*Work to be completed*. Number of lines below with "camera": work it out and reply with that number only.
________
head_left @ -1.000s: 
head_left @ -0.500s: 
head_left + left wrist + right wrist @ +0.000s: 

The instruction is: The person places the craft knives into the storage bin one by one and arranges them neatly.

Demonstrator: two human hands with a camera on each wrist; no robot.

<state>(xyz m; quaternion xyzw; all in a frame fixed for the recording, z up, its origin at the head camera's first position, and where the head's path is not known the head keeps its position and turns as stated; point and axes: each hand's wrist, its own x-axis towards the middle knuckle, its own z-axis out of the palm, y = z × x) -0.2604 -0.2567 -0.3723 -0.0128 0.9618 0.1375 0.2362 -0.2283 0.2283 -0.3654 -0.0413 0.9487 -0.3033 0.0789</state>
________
*Solution below*. 2